◆ **The task**
Set down exactly the lines from the one containing "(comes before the" through the last line of the data below, and no others.

◆ **Entries supplied**
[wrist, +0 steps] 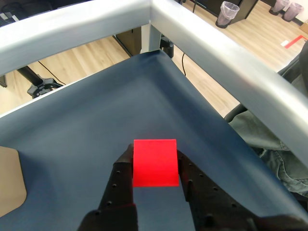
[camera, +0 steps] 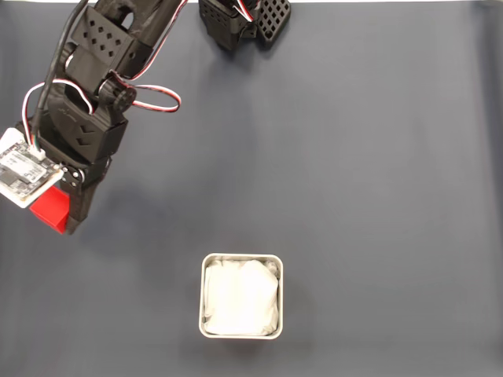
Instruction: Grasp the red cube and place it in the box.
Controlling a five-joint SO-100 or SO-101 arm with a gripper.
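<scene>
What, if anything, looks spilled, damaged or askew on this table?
Nothing stands out. The small bright-red cube sits squarely between the end effector fingers, and the square grey-rimmed box with white lining stands upright on the dark mat, apart from the arm.

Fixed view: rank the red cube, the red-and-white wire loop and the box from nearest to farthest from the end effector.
1. Red cube, between the end effector's fingers at left.
2. Red-and-white wire loop, up the arm.
3. Box, bottom centre.
</scene>
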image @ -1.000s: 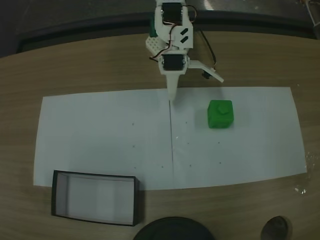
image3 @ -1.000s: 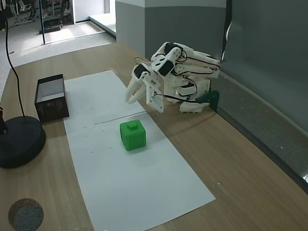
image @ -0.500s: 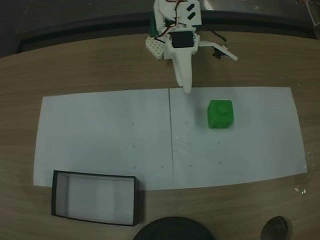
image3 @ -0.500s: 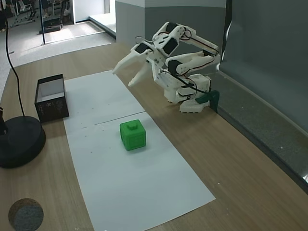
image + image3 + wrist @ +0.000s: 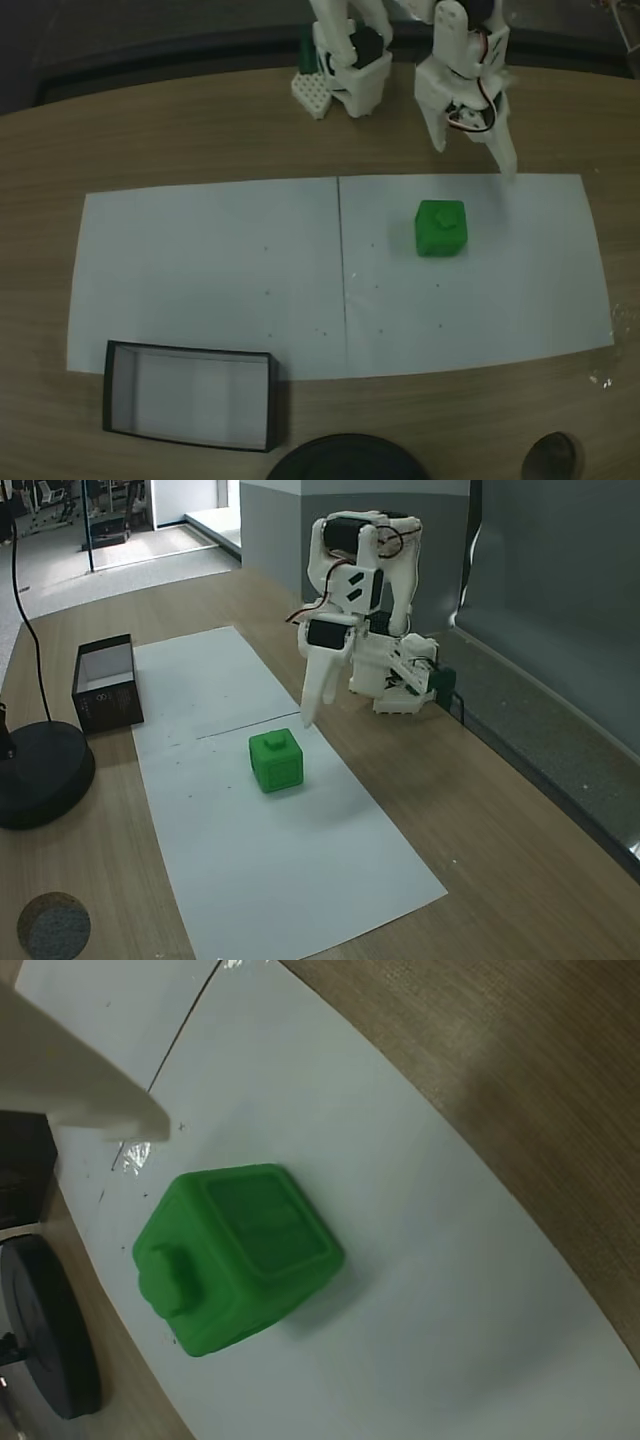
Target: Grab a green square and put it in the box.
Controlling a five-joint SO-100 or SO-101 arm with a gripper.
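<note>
The green square [image 5: 440, 228] is a small cube with its knob facing up, resting on the white paper right of the centre line; it also shows as the green square [image 5: 277, 761] and, close up, the green square [image 5: 240, 1255]. My gripper [image 5: 474, 160] hangs just beyond the cube on the arm's side, open, with nothing between its spread jaws. Its long white finger [image 5: 318, 685] points down, tip a little above and beside the cube, not touching. That finger [image 5: 75, 1085] enters the wrist view at the top left. The box [image 5: 190, 352] stands off the paper's near left corner; in the other fixed view the box [image 5: 105, 695] is at far left.
White paper [image 5: 200, 270] covers the middle of the wooden table. A dark round base [image 5: 345, 460] sits at the front edge, right of the box, seen also as the round base [image 5: 40, 775]. The arm's base [image 5: 345, 75] stands at the back edge.
The arm has swung to the right in the top-down fixed view and tipped its gripper down over the cube's far side. The cube and box have not moved.
</note>
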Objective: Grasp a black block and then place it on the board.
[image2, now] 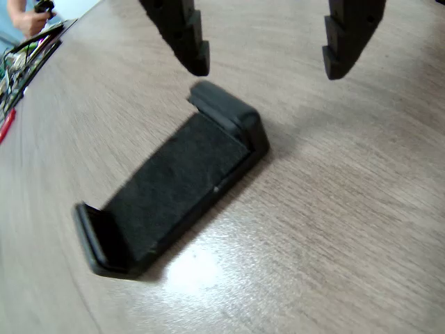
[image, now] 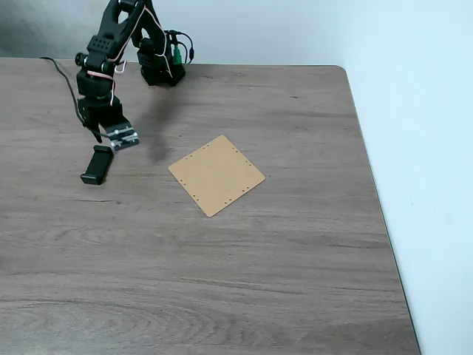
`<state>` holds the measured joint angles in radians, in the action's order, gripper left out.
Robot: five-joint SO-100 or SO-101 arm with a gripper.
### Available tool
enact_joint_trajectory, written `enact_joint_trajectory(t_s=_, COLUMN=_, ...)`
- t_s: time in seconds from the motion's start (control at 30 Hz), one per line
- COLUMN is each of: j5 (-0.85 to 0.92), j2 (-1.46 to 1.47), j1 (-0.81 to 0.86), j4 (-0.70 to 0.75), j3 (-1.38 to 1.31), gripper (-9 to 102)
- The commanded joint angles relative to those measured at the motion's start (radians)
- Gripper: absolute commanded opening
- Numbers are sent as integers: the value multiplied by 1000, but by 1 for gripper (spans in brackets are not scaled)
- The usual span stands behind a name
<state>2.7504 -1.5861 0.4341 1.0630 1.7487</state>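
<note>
The black block [image: 97, 163] lies flat on the wood-grain table at the left in the fixed view. In the wrist view the black block [image2: 174, 184] runs diagonally, raised lips at both ends. My gripper [image: 111, 137] hovers just above and behind its far end, open, with nothing between the fingers. From the wrist camera the gripper [image2: 268, 69] shows two dark fingertips [image2: 191, 45] spread wide above the block's upper lip. The tan square board [image: 216, 174] with edge holes rests to the right of the block, bare, turned like a diamond.
The arm's base [image: 159, 63] with wires stands at the table's back edge. A cable [image: 63, 74] trails along the back left. The table's right edge [image: 373, 185] meets a white wall. At the top left of the wrist view, a hand [image2: 28, 17] and clutter [image2: 21, 59].
</note>
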Motion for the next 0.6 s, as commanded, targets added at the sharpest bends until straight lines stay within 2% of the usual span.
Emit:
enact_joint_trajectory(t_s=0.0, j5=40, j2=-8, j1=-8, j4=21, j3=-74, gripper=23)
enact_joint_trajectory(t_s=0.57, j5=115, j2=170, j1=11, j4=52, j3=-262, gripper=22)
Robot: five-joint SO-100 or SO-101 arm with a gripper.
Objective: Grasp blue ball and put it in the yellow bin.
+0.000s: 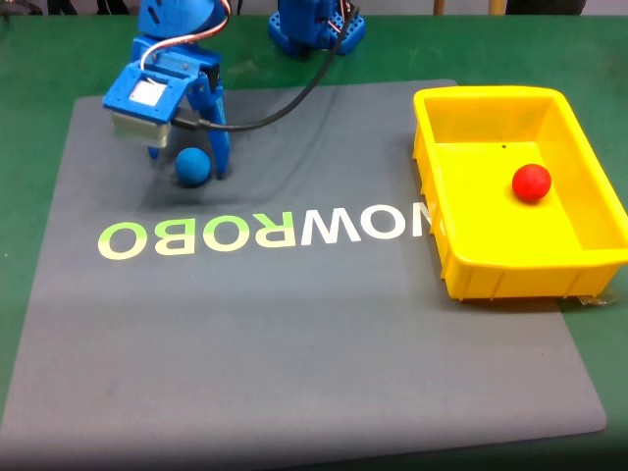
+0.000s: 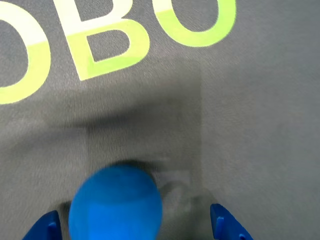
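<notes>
In the fixed view, a dark grey rectangular mat (image 1: pixel 294 343) covers most of the green counter (image 1: pixel 29 88). Large lettering (image 1: pixel 265 232) runs across the mat, reading "NOWROBO", with "NOW" in white and "ROBO" in yellow-green; the left letters of "NOW" are cut off by the bin. In the wrist view part of the same print, "OBO" (image 2: pixel 110 40), shows in yellow-green with paler tops.

At the right of the fixed view sits the bright yellow rectangular plastic bin (image 1: pixel 510 265) with a rimmed edge and sloped walls, its near corner overhanging the mat. A small red ball (image 1: pixel 531 183) lies inside it, towards the far right.

Farther back on the left, the small matte blue ball (image 1: pixel 192 166) rests on the mat just above the "ROBO" print, well apart from the bin. The blue plastic end effector (image 1: pixel 191 169) stands over it, released, with a finger (image 2: pixel 227 227) on either side and the ball (image 2: pixel 116 202) between them, nearer the left finger in the wrist view. Whether either finger touches the ball cannot be told.

A black cable (image 1: pixel 294 103) curves from the arm to a blue base (image 1: pixel 316 27) at the far edge.
</notes>
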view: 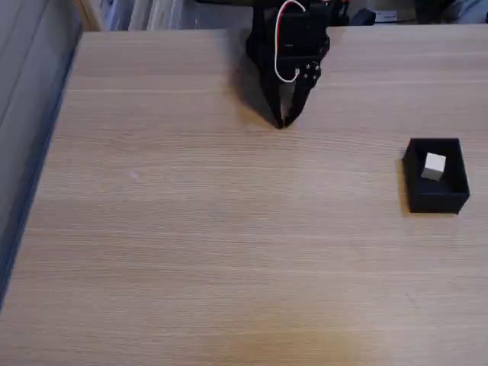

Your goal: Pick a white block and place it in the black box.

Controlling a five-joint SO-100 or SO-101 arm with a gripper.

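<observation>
Gripper (282,122): twelve o'clock, fingertips together, holding nothing.
White block (434,166): three o'clock (inside black box (436,202)).

The big light-brown wood-grain laminate table (191,229) pretty much is the setting here, with the grain running left to right in the fixed view. Lighting is soft and even, a bit warmer toward the table's near edge, no harsh glare. Off the table's left edge there's a grey-blue floor or wall surface (27,99), dim and plain, can't tell which. Past the table's far left corner sits a pale wooden strip (90,14), and next to it some whitish upright slats or panels (164,11), too blurry to identify. Beyond the far right corner is dark clutter (415,9) I can't make out.
</observation>
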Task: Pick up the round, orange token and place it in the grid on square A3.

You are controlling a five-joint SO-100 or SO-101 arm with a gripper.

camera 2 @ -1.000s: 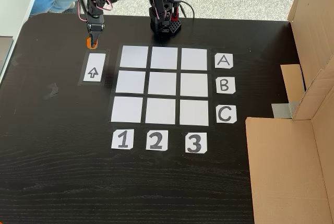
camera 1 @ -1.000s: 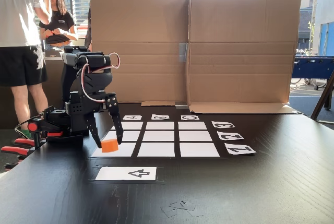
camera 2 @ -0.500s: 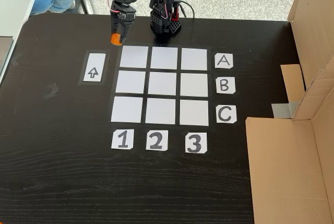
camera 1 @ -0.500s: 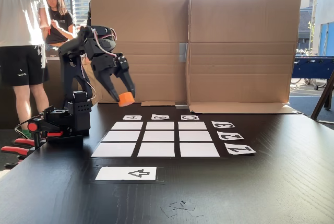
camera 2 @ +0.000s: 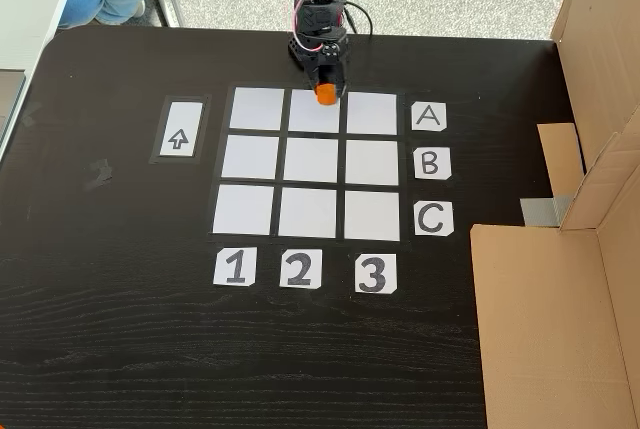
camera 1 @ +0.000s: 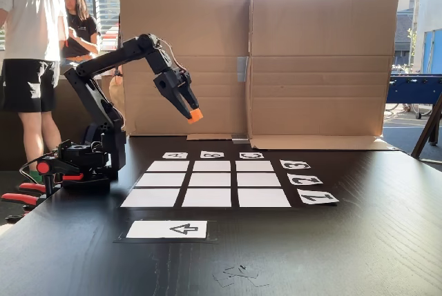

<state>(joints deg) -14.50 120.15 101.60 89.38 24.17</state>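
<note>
One token (camera 1: 196, 114) clamped in pincer (camera 1: 194, 115), axis tilted, high above grid (camera 1: 207, 184).

Event hall: cardboard screen (camera 1: 255, 61), onlookers (camera 1: 27, 54).

Arm (camera 1: 110, 61): black plastic throughout, blocky segmented links. Thin red and white cables loop by its upper joints (camera 2: 318, 11). Base (camera 1: 79, 161) black, with red-handled clamps (camera 1: 27, 189) beside it. End effector (camera 1: 192, 114): slim black fingers.
</note>
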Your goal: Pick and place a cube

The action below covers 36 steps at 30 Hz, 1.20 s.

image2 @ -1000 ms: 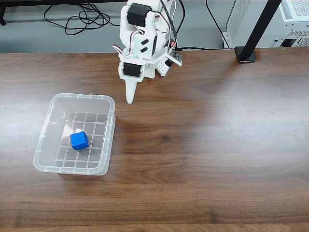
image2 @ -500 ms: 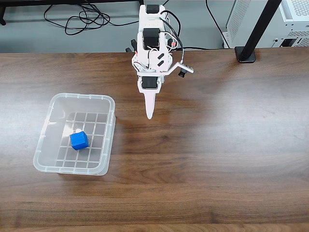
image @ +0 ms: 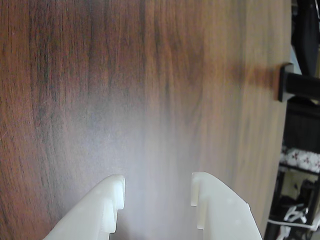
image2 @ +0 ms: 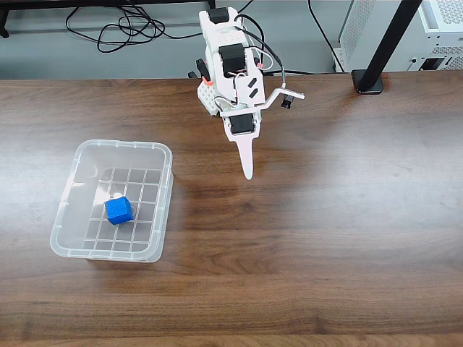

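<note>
The small bright blue cube [image2: 119, 210] rests on the gridded floor of the clear plastic bin [image2: 168, 173] at the left of the fixed view. My white gripper [image2: 248, 172] hangs over bare wood to the right of the bin, well apart from the cube. In the wrist view the gripper [image: 157, 182] is open, its two white fingers [image: 107, 200] spread with only dark tabletop between them.
A black pole stands on a base [image2: 370, 81] at the table's back right; that base [image: 295, 82] sits at the right edge of the wrist view. Black cables [image2: 123, 29] lie behind the table, and a white case [image2: 441, 29] is at top right.
The arm has swung rightwards, away from the bin, towards the middle of the table. The cube has stayed put in the bin.
</note>
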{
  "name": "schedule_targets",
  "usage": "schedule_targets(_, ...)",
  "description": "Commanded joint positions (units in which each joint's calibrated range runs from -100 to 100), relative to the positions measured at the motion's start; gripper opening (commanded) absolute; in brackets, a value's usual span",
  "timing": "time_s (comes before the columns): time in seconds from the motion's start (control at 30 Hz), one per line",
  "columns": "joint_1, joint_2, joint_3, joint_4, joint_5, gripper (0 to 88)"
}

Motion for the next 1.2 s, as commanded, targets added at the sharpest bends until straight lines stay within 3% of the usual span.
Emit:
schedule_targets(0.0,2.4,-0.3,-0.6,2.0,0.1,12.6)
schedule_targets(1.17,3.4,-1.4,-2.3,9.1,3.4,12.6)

◆ **Solved problem**
  "timing": "time_s (comes before the columns): time in seconds from the motion's start (control at 30 Hz), one per line",
  "columns": "joint_1, joint_2, joint_3, joint_4, joint_5, gripper (0 to 88)"
}

Motion for the next 1.2 s, as commanded, targets added at the sharpest bends until straight lines stay within 3% of the usual span.
Emit:
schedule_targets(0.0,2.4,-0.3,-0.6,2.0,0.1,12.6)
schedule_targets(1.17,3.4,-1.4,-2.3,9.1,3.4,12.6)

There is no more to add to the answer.